# suggestion for black friday rig



## shewillnotdie (Mar 2, 2009)

My Dad's PC is like 15+ years old. He does some light gaming like League Of Legends and Heroes Of Might and Magic. 

Want to get him one of the black friday desktop/tower deals on newegg, a decent graphics card, and obviously will need a PSU, and potential to upgrade in the future. My budget is 400$. Suggestions??? Got till midnight today to decide and order.


----------



## Corday (Mar 3, 2010)

I don't see anything here that meets your needs: Black Friday 2016 Newegg: All Deals are Now Live | BGR
Also IMO your budget is way too low.
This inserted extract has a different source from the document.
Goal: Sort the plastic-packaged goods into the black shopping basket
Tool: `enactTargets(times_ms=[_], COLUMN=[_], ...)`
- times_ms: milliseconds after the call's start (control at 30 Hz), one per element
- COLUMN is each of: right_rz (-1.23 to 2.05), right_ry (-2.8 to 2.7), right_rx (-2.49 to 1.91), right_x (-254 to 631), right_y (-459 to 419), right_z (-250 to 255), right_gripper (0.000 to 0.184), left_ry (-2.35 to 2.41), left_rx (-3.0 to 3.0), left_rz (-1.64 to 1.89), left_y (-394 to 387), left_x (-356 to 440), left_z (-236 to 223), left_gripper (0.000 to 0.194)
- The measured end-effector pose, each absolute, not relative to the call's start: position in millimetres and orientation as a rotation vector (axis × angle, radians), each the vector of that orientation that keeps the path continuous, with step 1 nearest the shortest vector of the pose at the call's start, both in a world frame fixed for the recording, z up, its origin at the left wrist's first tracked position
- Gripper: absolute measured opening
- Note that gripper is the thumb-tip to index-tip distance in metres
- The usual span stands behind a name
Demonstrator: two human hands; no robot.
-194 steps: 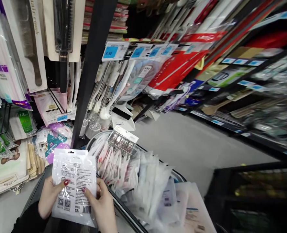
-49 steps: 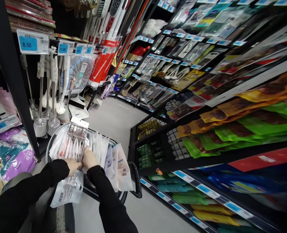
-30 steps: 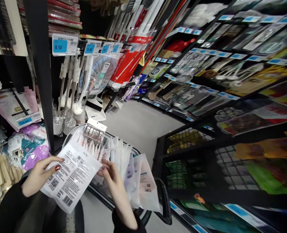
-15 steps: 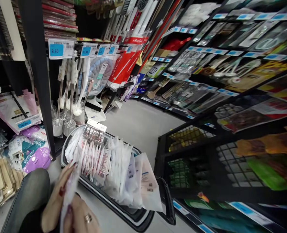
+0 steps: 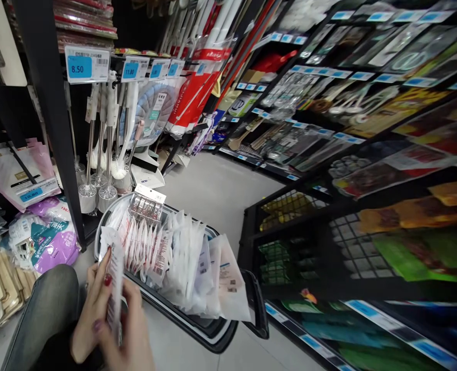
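Note:
Both my hands hold a flat white plastic packet (image 5: 114,281), seen almost edge-on, low at the left. My left hand (image 5: 91,309) has its fingers wrapped along the packet's left face. My right hand (image 5: 133,335), blurred by motion, presses against its right face. Just beyond them a black basket (image 5: 216,335) stands on the floor, filled with several upright white packets (image 5: 182,263) and one clear pack of small items (image 5: 145,206) at its far end. My knee in grey trousers (image 5: 43,309) is at the lower left.
Black shelf upright (image 5: 50,118) stands at the left with toilet brushes (image 5: 97,170) and blue price tags (image 5: 82,64). Purple bags (image 5: 52,242) lie on the low left shelf. A black wire rack of snack packs (image 5: 328,242) borders the right. Grey aisle floor (image 5: 220,190) runs ahead.
The packet, held flat and face-up a second ago, now stands edge-on between both hands, close to my body. My right hand has left the basket's packets.

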State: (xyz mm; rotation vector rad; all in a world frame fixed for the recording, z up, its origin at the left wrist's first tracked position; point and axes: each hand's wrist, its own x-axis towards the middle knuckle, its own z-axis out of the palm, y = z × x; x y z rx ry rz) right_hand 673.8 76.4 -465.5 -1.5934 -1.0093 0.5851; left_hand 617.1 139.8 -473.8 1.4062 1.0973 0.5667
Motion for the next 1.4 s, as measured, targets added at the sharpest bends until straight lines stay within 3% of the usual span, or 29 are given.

Even if you build it yourself following our recommendations http://www.techsupportforum.com/forums/f255/tsf-hardware-teams-recommended-builds-2016-a-668661.html you'd need more money to cover your dad's needs.


----------



## JimE (Apr 16, 2009)

I haven't looked at any of their systems/bundles to know. I'd suggest reviewing the build guide ( http://www.techsupportforum.com/forums/f255/tsf-hardware-teams-recommended-builds-2016-a-668661.html ) to get an idea of specs, and brands/models of recommended hardware. Upgradeability wouldn't be a concern for me in regards to a budget build.

Aside from that, I'd say even a low end system will be a night and day improvement over what he is currently using.

EDIT: If you have a Micro Center semi close, it would very likely be worth the trip.


----------



## gcavan (Aug 13, 2009)

The following comes out at US$385 less $20 in MIR. No operating system so you need to deal with that also. Should easily run the stated games at near max. Upgrades would be a storage HD, a discrete graphics card and another 8GB memory.

GIGABYTE GA-F2A88XM-D3HP (rev. 1.0) 59.99
GIGABYTE GA-F2A88XM-D3HP (rev. 1.0) FM2+ AMD A88X (Bolton D4) SATA 6Gb/s USB 3.1 USB 3.0 HDMI Micro ATX AMD Motherboard - Newegg.com

AMD A10-7700K 94.99
AMD A10-7700K Kaveri Quad-Core 3.4 GHz Socket FM2+ 95W AD770KXBJABOX Desktop Processor AMD Radeon R7 - Newegg.com

G.SKILL Ripjaws X Series 8GB Model F3-14900CL10S-8GBXL 44.99
G.SKILL Ripjaws X Series 8GB 240-Pin DDR3 SDRAM DDR3 1866 (PC3 14900) Desktop Memory Model F3-14900CL10S-8GBXL-Newegg.com

SeaSonic S12II 430B 49.99
SeaSonic S12II 430B 430W ATX12V / EPS12V 80 PLUS BRONZE Certified Active PFC Power Supply-Newegg.com

Antec Gaming Series One Black Steel 54.99
Antec Gaming Series One Black Steel ATX Mid Tower Computer Case-Newegg.com

SAMSUNG 850 EVO 2.5" 250GB 79.99
SAMSUNG 850 EVO 2.5" 250GB SATA III 3-D Vertical Internal Solid State Drive (SSD) MZ-75E250B/AM - Newegg.com


----------



## shewillnotdie (Mar 2, 2009)

gcavan said:


> The following comes out at US$385 less $20 in MIR. No operating system so you need to deal with that also. Should easily run the stated games at near max. Upgrades would be a storage HD, a discrete graphics card and another 8GB memory.
> 
> GIGABYTE GA-F2A88XM-D3HP (rev. 1.0) 59.99
> GIGABYTE GA-F2A88XM-D3HP (rev. 1.0) FM2+ AMD A88X (Bolton D4) SATA 6Gb/s USB 3.1 USB 3.0 HDMI Micro ATX AMD Motherboard - Newegg.com
> ...


Thanks gcavan. Exactly what I was looking for. Well, sorta. I wasn't planning on doing a whole build as opposed to one of the pre put together towers, but this seems much better. My budget, and room to improve. Tyvm and thx everyone else for your input. Just going to add a dvd rw to this and purchase now. :thumb:


----------